Manon Aubry, eurodéputée française du groupe La Gauche, avait déjà dénoncé les activités du Qatar au moment d’un vote important le mois dernier sur une résolution relative aux violations des droits humains dans le cadre de la Coupe du monde.
Samedi (10 décembre), Mme Aubry a de nouveau mis en garde contre « le lobbying agressif mené par le Qatar » et a demandé qu’un débat sur la question soit organisé la semaine prochaine à Strasbourg pendant la séance plénière du Parlement européen.
Samedi également, le domicile de l’eurodéputé belge Marc Tarabella (S&D), vice-président de la délégation du Parlement pour les relations avec la péninsule arabique, a été perquisitionné. Toutefois, M. Tarabella n’a cependant pas été arrêté, a indiqué La Libre dimanche.
Le domicile d’une assistante de l’eurodéputée belge Marie Arena (S&D) a également été fouillé vendredi et son bureau au Parlement a également fait l’objet d’une enquête dans la soirée.
Le bureau de l’assistante italienne est sous scellés jusqu’à lundi matin. Auparavant, elle coopérait avec l’ONG Fight Impunity et l’enquête en cours aujourd’hui concerne sa fonction précédente et non actuelle, a confirmé Mme Arena, qui a déclaré être « pour la transparence ».
Fight Impunity a été fondée par l’ancien eurodéputé italien (2004-2019) Pier Antonio Panzeri (S&D), chez qui les 600 000 euros ont été trouvés.
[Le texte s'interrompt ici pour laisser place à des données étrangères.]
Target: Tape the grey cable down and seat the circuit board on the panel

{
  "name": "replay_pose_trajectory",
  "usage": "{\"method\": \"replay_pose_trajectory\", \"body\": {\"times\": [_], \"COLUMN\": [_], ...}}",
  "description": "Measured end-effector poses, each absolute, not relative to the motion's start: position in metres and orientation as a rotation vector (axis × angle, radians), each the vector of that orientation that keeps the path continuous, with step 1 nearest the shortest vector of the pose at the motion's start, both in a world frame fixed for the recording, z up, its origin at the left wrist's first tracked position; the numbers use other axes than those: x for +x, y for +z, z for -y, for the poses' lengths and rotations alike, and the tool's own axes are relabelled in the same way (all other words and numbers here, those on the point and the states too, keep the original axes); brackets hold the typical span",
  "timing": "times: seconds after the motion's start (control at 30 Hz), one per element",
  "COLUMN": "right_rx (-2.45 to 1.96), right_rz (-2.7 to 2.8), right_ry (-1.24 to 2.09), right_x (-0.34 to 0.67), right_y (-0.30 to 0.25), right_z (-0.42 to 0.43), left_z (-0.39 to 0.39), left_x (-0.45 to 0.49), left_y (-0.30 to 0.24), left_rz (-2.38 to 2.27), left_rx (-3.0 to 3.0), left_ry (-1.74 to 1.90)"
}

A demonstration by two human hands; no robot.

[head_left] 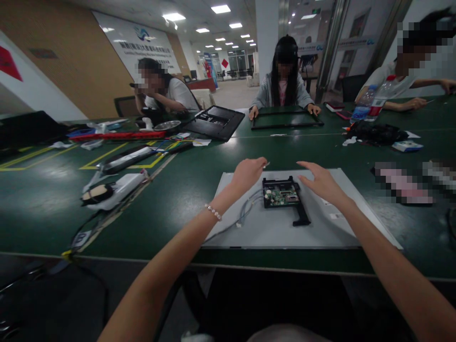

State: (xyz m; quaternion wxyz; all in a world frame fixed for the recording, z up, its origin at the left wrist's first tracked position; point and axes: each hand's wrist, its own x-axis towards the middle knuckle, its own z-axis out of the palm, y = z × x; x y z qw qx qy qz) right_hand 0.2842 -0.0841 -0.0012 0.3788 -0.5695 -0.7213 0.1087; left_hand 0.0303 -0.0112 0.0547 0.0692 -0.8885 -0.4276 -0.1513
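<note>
A flat light-grey panel (pixel 245 240) lies before me, and on it rests a black plastic bracket (pixel 302 213) that frames a green circuit board (pixel 281 195). A bundle of grey cables (pixel 245 209) runs from the board's left side toward the panel's near left corner. Above the panel's far edge, my left hand (pixel 249 173) is closed in a pinch; something small and pale shows at its fingertips, too small to name. To the right of the bracket my right hand (pixel 320 180) hovers open, thumb and fingers apart, holding nothing.
Across the green table (pixel 171 223), a person holds a thin black frame (pixel 285 126). A black plastic housing (pixel 215 121) lies left of it. Power strips (pixel 116 190) and cables lie at left. Bottles (pixel 379 99), a black bundle (pixel 377 133) and a pink item (pixel 402 183) are at right.
</note>
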Motion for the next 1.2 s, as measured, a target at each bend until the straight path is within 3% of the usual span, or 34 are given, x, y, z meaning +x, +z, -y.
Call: {"method": "replay_pose_trajectory", "body": {"times": [0.2,0.57,0.87,1.2], "right_rx": [-1.125,-1.112,-1.151,-1.361], "right_rz": [1.57,1.45,1.454,1.582], "right_ry": [0.664,0.637,0.568,0.339], "right_x": [0.259,0.258,0.258,0.265], "right_y": [0.0,0.001,-0.005,-0.009], "right_z": [0.088,0.087,0.083,0.082], "left_z": [0.041,0.041,0.038,0.028], "left_x": [0.071,0.075,0.054,0.008], "left_y": [0.05,0.046,0.049,0.039], "left_rz": [1.02,0.969,0.996,1.359], "left_rx": [-2.891,-3.067,-2.904,-2.656], "left_ry": [-0.641,-0.84,-0.532,-0.179]}}
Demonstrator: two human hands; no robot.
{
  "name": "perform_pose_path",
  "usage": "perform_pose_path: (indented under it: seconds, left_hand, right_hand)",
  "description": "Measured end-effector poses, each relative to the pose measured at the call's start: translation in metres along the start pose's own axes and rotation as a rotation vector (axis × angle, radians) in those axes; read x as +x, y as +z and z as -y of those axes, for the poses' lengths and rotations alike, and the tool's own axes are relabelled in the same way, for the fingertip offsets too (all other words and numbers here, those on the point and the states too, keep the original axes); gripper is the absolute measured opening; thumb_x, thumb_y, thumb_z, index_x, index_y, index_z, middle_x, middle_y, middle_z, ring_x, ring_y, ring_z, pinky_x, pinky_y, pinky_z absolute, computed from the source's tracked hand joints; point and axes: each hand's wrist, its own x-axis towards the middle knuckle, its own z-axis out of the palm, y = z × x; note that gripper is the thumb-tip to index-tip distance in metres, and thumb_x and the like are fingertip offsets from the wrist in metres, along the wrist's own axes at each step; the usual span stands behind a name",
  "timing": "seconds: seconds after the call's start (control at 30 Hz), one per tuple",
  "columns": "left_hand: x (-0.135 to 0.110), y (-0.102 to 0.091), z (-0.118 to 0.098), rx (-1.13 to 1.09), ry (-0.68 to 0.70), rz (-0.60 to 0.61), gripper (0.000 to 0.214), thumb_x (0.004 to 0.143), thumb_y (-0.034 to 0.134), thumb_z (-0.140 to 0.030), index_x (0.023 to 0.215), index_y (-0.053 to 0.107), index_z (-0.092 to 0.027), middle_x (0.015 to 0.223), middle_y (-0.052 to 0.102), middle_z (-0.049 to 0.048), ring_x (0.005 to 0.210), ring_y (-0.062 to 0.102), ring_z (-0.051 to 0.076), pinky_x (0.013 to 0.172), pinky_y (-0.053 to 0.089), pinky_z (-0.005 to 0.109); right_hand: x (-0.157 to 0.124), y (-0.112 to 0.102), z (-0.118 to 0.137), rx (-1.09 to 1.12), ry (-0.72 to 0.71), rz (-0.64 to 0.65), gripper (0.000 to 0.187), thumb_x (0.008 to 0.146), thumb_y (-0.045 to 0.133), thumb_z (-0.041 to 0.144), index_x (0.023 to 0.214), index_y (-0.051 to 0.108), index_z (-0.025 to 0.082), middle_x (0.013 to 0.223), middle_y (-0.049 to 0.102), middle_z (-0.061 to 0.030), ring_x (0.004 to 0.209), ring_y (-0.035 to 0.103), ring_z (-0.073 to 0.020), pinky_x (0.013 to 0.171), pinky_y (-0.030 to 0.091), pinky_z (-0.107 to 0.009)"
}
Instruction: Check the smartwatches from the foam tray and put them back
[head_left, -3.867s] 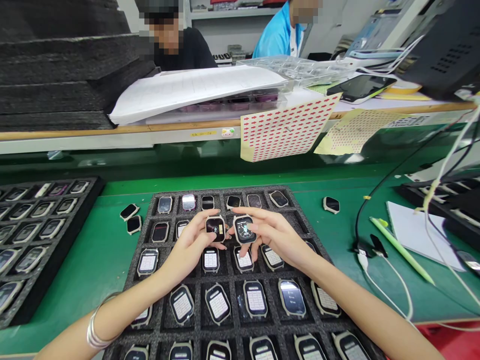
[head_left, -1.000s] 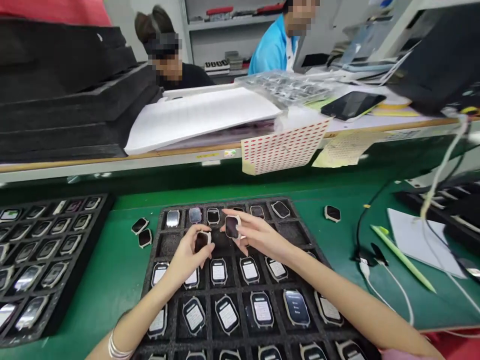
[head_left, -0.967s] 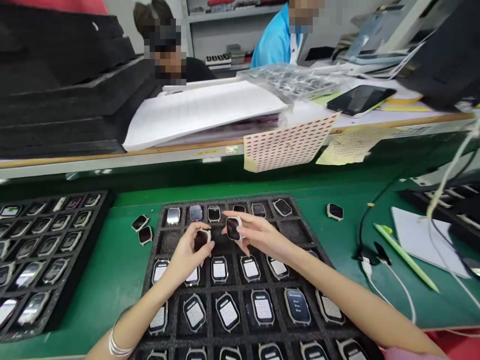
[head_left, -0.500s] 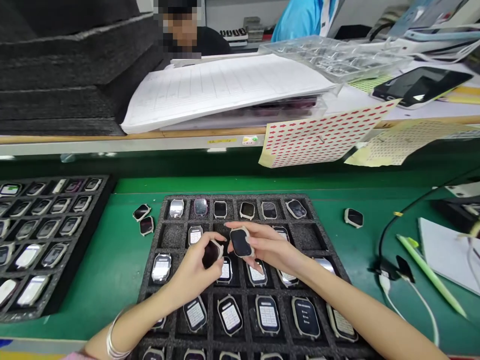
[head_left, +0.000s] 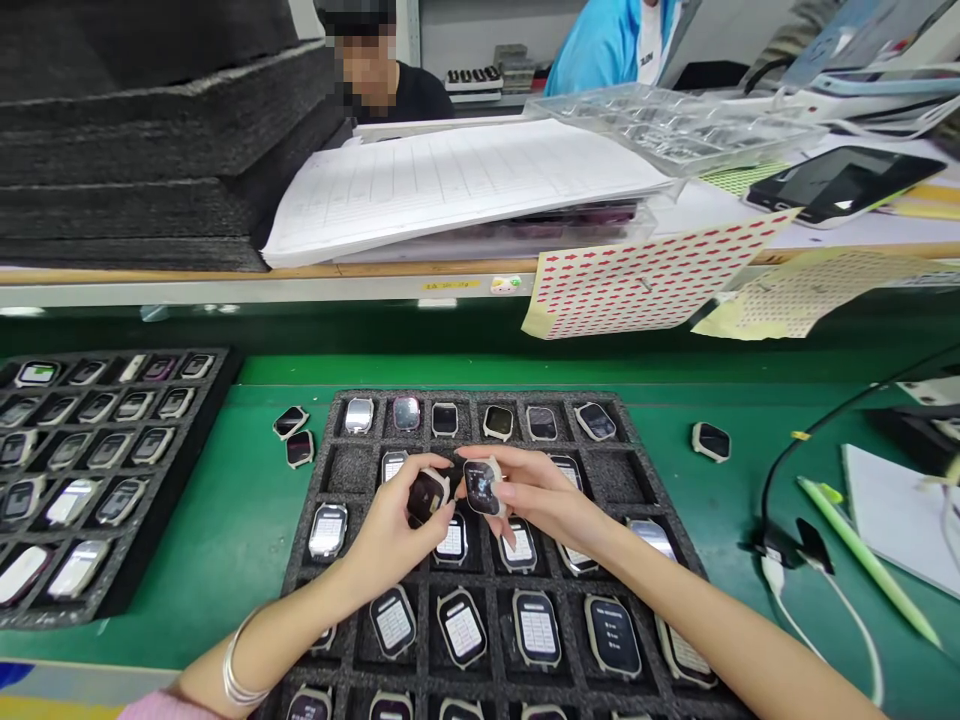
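My left hand (head_left: 401, 525) is closed around a smartwatch case (head_left: 427, 494) with a dark screen and no strap. Close beside it, my right hand (head_left: 536, 490) grips a second smartwatch case (head_left: 481, 486), pale-rimmed, its screen showing faint lit marks. Both watches are held above a black foam tray (head_left: 349, 470) divided into square compartments. Most compartments hold a watch; several of these, such as one lit watch (head_left: 463, 628), display white screens. At the tray's upper right, one compartment (head_left: 611, 475) holds no watch. Some of the tray's watches are hidden behind my hands and forearms.
Another filled foam tray (head_left: 112, 560) lies at left. Loose watches rest on the green bench: a pair (head_left: 300, 448) at left, one (head_left: 711, 441) at right. A cable (head_left: 772, 565) and green pen (head_left: 870, 560) lie right. A shelf (head_left: 337, 285) crosses ahead; people sit beyond.
The screen of the watch in my right hand was plain dark and now shows faint lit marks. My left hand has tilted its watch slightly. The whole view has shifted a little.
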Motion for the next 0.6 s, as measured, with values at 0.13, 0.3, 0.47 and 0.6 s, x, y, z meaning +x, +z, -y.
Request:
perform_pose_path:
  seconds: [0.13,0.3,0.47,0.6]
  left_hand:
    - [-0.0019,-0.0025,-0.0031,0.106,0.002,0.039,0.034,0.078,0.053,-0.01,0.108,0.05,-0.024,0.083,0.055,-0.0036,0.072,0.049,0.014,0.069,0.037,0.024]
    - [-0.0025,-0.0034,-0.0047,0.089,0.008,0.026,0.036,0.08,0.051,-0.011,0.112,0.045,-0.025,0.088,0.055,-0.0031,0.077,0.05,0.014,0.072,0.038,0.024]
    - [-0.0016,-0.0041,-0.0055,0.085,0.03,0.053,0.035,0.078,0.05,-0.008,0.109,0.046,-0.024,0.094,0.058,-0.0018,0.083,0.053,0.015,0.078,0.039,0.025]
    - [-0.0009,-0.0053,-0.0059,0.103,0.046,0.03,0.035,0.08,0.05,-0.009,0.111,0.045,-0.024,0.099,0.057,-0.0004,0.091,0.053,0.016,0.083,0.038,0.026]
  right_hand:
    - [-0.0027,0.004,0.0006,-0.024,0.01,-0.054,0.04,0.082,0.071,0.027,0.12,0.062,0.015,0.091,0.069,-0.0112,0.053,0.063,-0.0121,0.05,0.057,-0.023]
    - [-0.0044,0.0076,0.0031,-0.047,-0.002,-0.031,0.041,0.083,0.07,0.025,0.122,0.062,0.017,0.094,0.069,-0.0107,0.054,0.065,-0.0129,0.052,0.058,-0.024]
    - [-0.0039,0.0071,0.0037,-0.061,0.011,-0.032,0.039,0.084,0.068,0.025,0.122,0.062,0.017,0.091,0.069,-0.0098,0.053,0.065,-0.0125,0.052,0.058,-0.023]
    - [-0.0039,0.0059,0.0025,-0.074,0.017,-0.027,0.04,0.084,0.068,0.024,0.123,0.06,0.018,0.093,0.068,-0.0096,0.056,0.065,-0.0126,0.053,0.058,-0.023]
Deux arrestations ont également eu lieu en Italie, puisque la femme et la fille de M. Panzeri ont été interpellées dans le cadre de l’enquête pour avoir joué un rôle actif dans les activités de l’ancien eurodéputé.
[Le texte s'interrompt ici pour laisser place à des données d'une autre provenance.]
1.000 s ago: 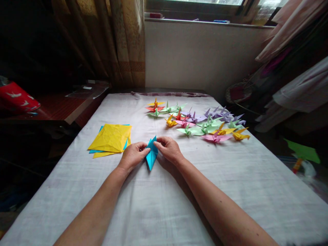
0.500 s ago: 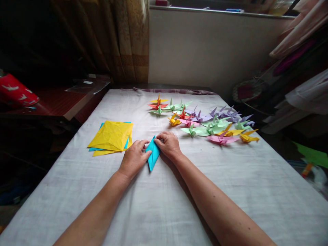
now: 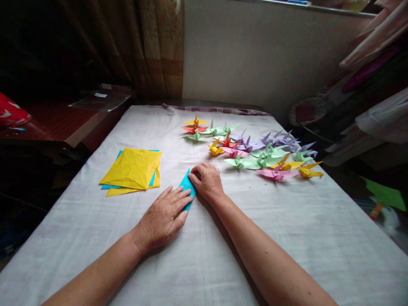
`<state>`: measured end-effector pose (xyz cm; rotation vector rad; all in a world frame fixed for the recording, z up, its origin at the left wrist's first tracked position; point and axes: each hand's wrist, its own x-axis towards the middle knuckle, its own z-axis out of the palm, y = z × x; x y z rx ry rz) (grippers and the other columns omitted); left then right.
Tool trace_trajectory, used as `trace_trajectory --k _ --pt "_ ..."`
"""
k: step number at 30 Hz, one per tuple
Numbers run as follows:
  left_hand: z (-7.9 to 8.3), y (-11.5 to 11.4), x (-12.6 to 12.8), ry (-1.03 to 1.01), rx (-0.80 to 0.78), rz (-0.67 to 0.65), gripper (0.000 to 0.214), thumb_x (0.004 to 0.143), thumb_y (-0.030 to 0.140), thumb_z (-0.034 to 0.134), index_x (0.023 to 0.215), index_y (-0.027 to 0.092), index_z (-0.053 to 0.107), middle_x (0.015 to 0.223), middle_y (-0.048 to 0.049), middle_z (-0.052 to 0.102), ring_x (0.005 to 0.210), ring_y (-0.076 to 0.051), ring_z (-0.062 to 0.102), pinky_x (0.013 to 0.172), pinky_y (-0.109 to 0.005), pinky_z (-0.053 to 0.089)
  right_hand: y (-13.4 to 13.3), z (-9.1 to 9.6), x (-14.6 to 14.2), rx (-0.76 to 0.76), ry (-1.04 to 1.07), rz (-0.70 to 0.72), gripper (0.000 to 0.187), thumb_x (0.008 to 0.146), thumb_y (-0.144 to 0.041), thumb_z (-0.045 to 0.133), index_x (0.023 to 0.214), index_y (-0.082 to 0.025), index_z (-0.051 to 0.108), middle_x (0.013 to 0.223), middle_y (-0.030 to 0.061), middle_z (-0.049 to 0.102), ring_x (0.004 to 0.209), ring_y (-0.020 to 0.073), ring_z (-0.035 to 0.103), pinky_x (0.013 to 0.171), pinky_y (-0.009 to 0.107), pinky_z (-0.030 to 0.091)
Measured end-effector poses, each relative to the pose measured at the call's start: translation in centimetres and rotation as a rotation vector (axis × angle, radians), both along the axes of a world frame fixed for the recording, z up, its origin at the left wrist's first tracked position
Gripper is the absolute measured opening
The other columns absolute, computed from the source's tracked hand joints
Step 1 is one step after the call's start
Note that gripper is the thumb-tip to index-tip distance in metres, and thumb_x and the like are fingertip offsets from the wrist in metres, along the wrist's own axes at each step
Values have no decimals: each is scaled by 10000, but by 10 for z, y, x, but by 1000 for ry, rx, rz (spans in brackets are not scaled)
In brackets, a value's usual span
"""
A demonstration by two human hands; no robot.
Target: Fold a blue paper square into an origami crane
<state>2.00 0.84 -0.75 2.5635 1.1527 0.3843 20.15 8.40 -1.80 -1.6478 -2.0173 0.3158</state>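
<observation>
A folded piece of blue origami paper (image 3: 189,185) lies on the white cloth between my hands, its narrow tip pointing away from me. My left hand (image 3: 166,214) is flat, its fingers stretched out and pressing on the paper's left and lower part, which they partly cover. With fingers curled, my right hand (image 3: 207,180) pinches the paper's upper right edge. To the left lies a stack of yellow paper squares (image 3: 134,168) with blue paper (image 3: 110,186) showing between them.
Several folded paper cranes (image 3: 266,159) in purple, green, pink, red and yellow stand at the back right of the cloth-covered table (image 3: 255,238). A reddish-brown side table (image 3: 54,123) with a clear plastic bag (image 3: 105,100) adjoins at the left.
My left hand has gone from holding the blue paper's edge to lying flat across it. My right hand stays at the upper edge. The view has tilted slightly downward.
</observation>
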Motion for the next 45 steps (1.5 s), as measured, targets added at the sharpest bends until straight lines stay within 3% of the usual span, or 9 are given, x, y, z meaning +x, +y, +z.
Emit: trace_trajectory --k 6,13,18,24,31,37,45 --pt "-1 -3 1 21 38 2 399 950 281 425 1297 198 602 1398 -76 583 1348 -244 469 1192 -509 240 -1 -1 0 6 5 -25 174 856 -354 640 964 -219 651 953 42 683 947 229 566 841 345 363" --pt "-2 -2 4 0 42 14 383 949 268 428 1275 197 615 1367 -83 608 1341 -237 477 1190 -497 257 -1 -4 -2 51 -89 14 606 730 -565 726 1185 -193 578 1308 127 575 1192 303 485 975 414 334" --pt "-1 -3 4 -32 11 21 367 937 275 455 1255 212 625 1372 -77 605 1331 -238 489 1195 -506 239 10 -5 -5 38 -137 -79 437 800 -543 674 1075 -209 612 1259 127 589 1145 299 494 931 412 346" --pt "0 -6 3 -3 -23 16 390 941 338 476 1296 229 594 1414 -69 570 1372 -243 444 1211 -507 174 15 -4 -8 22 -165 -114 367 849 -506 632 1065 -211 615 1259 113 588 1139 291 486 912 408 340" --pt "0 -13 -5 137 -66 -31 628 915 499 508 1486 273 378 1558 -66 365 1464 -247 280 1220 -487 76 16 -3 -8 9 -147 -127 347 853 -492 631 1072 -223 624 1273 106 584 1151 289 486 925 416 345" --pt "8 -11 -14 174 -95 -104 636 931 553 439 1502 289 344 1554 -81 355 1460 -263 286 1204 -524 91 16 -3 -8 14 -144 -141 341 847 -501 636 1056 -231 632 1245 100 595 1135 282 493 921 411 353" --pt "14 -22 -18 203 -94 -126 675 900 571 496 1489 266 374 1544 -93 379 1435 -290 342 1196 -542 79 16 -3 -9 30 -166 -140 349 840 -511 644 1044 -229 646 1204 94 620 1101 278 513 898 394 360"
Michiel van Hulten, directeur de Transparency International UE, a commenté l’affaire en déclarant que « même s’il s’agit du cas le plus flagrant de corruption présumée que le Parlement européen ait vu depuis de nombreuses années, il ne s’agit pas d’un incident isolé ».
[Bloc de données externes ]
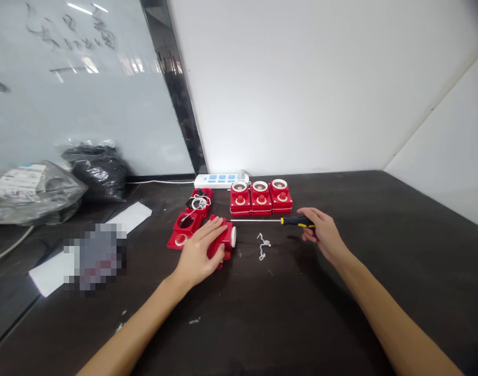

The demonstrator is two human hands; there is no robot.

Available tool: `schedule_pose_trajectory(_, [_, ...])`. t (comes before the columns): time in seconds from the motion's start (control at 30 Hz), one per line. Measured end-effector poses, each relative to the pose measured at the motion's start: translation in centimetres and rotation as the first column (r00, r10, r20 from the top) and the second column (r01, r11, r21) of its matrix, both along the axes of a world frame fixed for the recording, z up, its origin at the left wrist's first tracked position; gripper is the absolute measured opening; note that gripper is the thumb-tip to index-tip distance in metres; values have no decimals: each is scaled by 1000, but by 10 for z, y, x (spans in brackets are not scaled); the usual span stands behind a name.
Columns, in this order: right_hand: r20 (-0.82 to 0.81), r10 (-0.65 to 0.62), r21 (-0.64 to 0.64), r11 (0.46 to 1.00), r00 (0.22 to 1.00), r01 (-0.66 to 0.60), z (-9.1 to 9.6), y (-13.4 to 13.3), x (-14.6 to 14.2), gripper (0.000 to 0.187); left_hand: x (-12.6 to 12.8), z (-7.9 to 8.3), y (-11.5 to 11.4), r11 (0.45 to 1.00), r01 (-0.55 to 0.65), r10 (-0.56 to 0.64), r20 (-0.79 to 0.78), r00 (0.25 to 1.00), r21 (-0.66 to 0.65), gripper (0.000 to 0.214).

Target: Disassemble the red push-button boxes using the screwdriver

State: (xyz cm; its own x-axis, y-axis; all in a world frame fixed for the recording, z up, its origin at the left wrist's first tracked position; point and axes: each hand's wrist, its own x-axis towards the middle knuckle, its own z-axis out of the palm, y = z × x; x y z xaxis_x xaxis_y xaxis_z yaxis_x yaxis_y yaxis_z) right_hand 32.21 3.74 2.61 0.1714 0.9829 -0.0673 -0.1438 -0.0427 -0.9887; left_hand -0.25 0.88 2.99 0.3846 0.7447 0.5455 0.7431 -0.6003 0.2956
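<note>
My left hand (pixel 199 250) lies over a red plastic housing (pixel 223 243) with a white round end, fingers wrapped on it and pressing it to the dark table (pixel 286 313). My right hand (pixel 323 232) grips the yellow-and-black handle of a screwdriver (pixel 297 221). Its thin shaft runs level to the left, and the tip touches the red housing. A small white chain or string (pixel 263 245) lies on the table between my hands.
Three red boxes with white round tops (pixel 260 198) stand in a row behind the screwdriver. Two opened red parts (pixel 187 222) lie left of my hand. A white power strip (pixel 221 180) sits by the wall. Plastic bags (pixel 35 190) and white paper (pixel 129 216) are at left.
</note>
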Motion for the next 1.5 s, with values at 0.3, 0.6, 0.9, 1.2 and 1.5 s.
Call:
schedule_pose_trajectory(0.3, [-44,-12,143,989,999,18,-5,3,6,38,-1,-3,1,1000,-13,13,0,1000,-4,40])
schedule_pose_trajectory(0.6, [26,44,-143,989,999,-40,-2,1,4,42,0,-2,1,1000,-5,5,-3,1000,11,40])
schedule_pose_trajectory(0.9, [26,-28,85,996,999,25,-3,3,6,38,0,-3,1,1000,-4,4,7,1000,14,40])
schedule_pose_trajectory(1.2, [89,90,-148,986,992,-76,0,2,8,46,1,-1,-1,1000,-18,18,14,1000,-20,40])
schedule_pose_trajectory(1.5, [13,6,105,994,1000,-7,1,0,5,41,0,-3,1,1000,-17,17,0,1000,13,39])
Il a expliqué que « pendant de nombreuses décennies, le Parlement a permis à une culture de l’impunité de se développer, avec une multitude de règles et de contrôles financiers laxistes et une absence totale de contrôle éthique indépendant (voire aucun contrôle) ».
« Toute tentative sérieuse d’améliorer la responsabilité est bloquée par le Bureau du Parlement [l’organe de direction de l’institution], et la majorité des eurodéputés y consentent. » M. van Hulten a donné comme exemple le récent accord de dernière minute approuvé par le Bureau pour nommer le nouveau secrétaire général du Parlement européen.
Il a appelé à une « réforme en profondeur », ajoutant que la Commission européenne devrait avant tout « publier sa proposition longtemps retardée sur la création d’un organe d’éthique européen indépendant, doté de pouvoirs d’enquête et de mise en œuvre ».
En parallèle, l’eurodéputé allemand du Groupe des Verts/Alliance libre européenne (Verts/ALE) Daniel Freund a rappelé dans une déclaration les propos de Mme Kaili lors de son discours parlementaire en novembre concernant le droit du travail au Qatar.
En outre, il a expliqué que cet « incident » illustrait « l’agressivité avec laquelle des pays tiers tentent d’exercer une influence dans l’UE », ajoutant que « les pays tiers disposaient jusqu’à présent d’une exemption totale des [règles de lobbying] ».
« Le lobbying des pays tiers doit être publié dans le registre de transparence. Les réunions avec des représentants de pays tiers doivent être publiées », a-t-il proposé.
Le professeur de droit européen Alberto Alemanno, qui a fait une série de propositions pour lutter contre la corruption au niveau de l’UE, semble être d’accord avec cela. En effet, il estime que « le lobbying des pays tiers, que ce soit par les ambassades ou par les tiers, doit également être publié dans le registre de transparence de l’UE ».
M. Alemanno a également recommandé aux institutions européennes de mettre en place une « autorité éthique commune et indépendante, dotée de ressources suffisantes et de capacités d’enquête et de sanction ».
En outre, il a appelé à renforcer les règles de transparence, mais aussi les règles concernant les conflits d’intérêts et le pantouflage dans l’UE en imposant des obligations de déclaration à tous les eurodéputés.